In the API, the Mutation is modeled as the general case for both Events and Mutations, since Events can be viewed as a subset of Mutation.

The StreamDecoder is responsible for two function implementations:

  1. decode: Which takes in an Array[Byte] and converts it to a Mutation,

  2. schema: Which provides the StructType for the given GroupBy

Chronon has a type system that can map to Spark’s or Avro’s type system. Schema is based on the below table which contains Java types corresponding to the Chronon schema types. StreamDecoder should produce mutations that comply.

Chronon Type

Java Type

IntType

java.lang.Integer

LongType

java.lang.Long

DoubleType

java.lang.Double

FloatType

java.lang.Float

ShortType

java.lang.Short

BooleanType

java.lang.Boolean

ByteType

java.lang.Byte

StringType

java.lang.String

BinaryType

Array[Byte]

ListType

java.util.List[Byte]

MapType

java.util.Map[Byte]

StructType

Array[Any]

See the Quickstart example here.

API: The main API that requires implementation is API. This combines the above implementations with other client and logging configuration.

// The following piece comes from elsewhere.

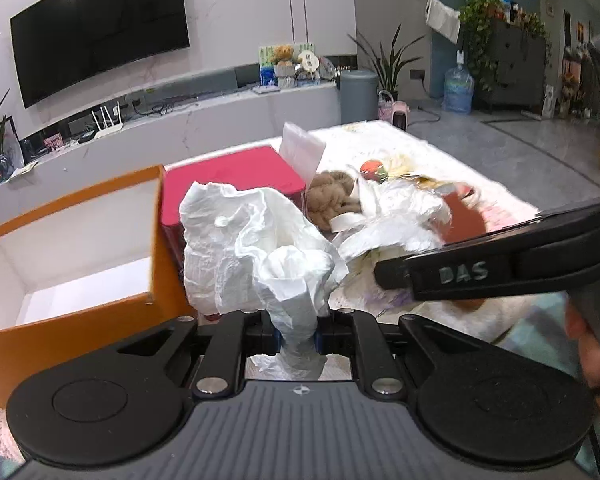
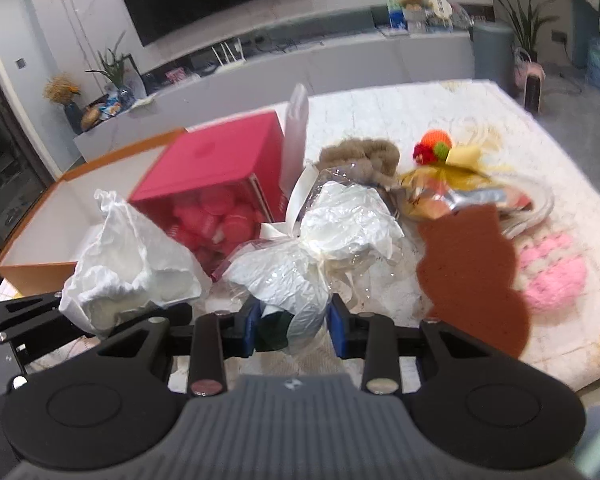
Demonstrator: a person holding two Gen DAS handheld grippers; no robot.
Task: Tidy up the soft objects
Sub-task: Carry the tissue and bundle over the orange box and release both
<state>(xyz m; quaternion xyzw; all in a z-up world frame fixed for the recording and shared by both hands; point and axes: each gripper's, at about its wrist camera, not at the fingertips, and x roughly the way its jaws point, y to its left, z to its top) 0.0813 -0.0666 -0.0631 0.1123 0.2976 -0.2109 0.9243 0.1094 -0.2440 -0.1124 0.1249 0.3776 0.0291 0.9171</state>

ChrononMongoOnlineImpl Is an example implemenation of the API.

Once you have the api object you can build a fetcher class using the api object like so

val api = new MyApiImplementation(myParams)
val fetcher = api.buildFetcher()
//or
val javaFetcher = api.buildJavaFetcher()

// you can use fetcher to begin fetching values (there is a java version too)
fetcher.fetchJoins(Seq(Request(name="my.join.name", keys=Map("user" -> "bob", "item" -> "pizza"))))

// if your date partition column convention in your warehouse differs from "yyyy-MM-dd" you should set a partitionSpec
fetcher.setPartitionSpec("yyyyMMdd")

userConf is captured from commandline arguments to the run.py script or to the chronon-uber-jar with ai.chronon.spark.Driver as the main class -Zkey1=value1 -Zkey2=value2 becomes {key1: value1, key2: value2} initializer argument to the Api class. You can use that to set KVStore params, or kafka params for streaming jobs or bulk upload jobs.